EXERCISE
Repeat only the stretch of lines below that runs from the line with "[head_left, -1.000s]" through the line with "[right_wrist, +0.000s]", unaltered.

DATA FOR REVIEW
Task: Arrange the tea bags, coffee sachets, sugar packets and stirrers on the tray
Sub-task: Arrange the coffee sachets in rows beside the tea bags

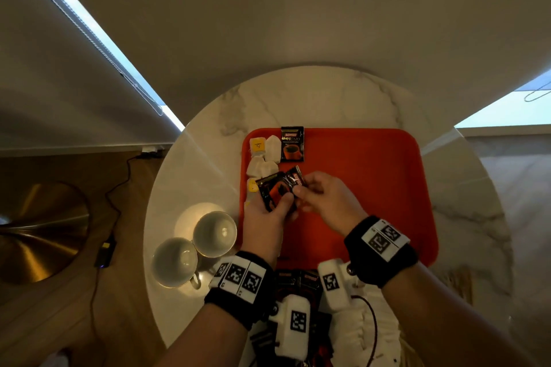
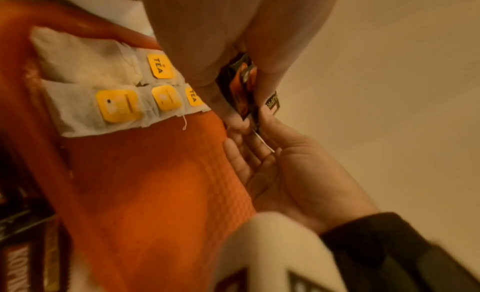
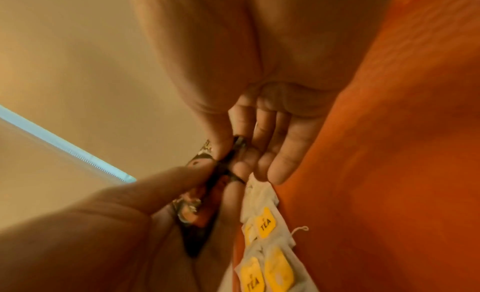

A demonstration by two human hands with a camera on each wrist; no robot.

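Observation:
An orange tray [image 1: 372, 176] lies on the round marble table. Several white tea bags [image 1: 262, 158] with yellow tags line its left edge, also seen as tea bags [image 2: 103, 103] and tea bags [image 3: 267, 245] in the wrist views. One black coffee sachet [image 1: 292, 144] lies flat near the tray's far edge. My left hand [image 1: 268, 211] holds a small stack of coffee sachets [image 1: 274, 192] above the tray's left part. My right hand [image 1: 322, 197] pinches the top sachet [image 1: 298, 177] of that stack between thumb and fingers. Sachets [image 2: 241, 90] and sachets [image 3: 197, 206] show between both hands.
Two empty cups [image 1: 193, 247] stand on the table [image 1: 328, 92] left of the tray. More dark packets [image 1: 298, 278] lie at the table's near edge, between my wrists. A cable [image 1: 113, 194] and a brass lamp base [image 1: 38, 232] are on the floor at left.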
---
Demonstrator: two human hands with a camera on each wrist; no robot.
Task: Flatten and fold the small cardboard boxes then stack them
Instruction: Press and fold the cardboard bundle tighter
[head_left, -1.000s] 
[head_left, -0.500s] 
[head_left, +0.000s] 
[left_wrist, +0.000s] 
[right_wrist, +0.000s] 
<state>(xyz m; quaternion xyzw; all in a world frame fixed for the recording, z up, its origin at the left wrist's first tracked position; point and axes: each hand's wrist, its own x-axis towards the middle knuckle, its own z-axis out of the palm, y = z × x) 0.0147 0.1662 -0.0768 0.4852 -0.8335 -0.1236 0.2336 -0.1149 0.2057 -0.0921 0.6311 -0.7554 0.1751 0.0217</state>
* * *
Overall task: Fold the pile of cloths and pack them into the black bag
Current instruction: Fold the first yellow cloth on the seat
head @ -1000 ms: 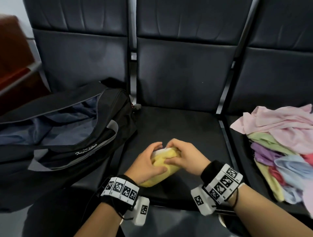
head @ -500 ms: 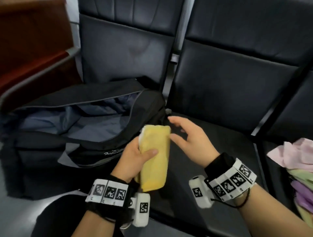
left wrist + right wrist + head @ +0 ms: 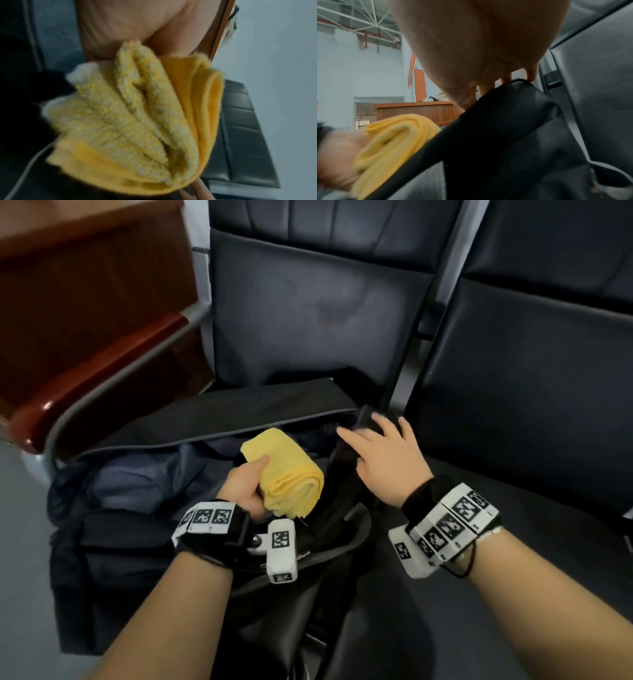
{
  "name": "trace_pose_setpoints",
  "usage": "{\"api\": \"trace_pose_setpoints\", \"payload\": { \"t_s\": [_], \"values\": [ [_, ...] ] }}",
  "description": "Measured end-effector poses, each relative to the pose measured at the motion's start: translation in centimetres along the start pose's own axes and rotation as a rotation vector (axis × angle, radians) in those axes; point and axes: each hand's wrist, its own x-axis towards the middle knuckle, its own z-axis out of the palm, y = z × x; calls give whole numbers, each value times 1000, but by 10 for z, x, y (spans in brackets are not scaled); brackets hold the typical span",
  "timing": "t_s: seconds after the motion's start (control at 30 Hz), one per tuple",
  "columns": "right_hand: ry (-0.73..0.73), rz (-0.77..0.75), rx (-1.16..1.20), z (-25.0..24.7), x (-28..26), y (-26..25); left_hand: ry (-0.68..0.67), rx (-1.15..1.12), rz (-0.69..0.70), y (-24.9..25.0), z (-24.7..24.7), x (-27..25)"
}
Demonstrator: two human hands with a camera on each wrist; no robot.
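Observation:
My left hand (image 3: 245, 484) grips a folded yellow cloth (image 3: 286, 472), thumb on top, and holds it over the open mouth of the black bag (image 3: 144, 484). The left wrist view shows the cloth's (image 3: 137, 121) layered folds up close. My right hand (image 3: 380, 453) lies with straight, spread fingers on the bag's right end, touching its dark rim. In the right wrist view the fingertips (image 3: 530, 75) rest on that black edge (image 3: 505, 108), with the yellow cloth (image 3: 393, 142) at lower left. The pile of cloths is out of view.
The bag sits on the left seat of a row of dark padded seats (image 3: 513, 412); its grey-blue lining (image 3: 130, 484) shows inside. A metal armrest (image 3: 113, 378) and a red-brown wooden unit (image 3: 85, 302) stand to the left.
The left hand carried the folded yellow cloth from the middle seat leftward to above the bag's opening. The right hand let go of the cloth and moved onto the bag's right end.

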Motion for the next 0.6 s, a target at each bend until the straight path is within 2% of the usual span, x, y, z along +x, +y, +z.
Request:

EXPECTED ANSWER
[head_left, -1.000s] 
[head_left, -0.500s] 
[head_left, +0.000s] 
[left_wrist, +0.000s] 
[right_wrist, +0.000s] 

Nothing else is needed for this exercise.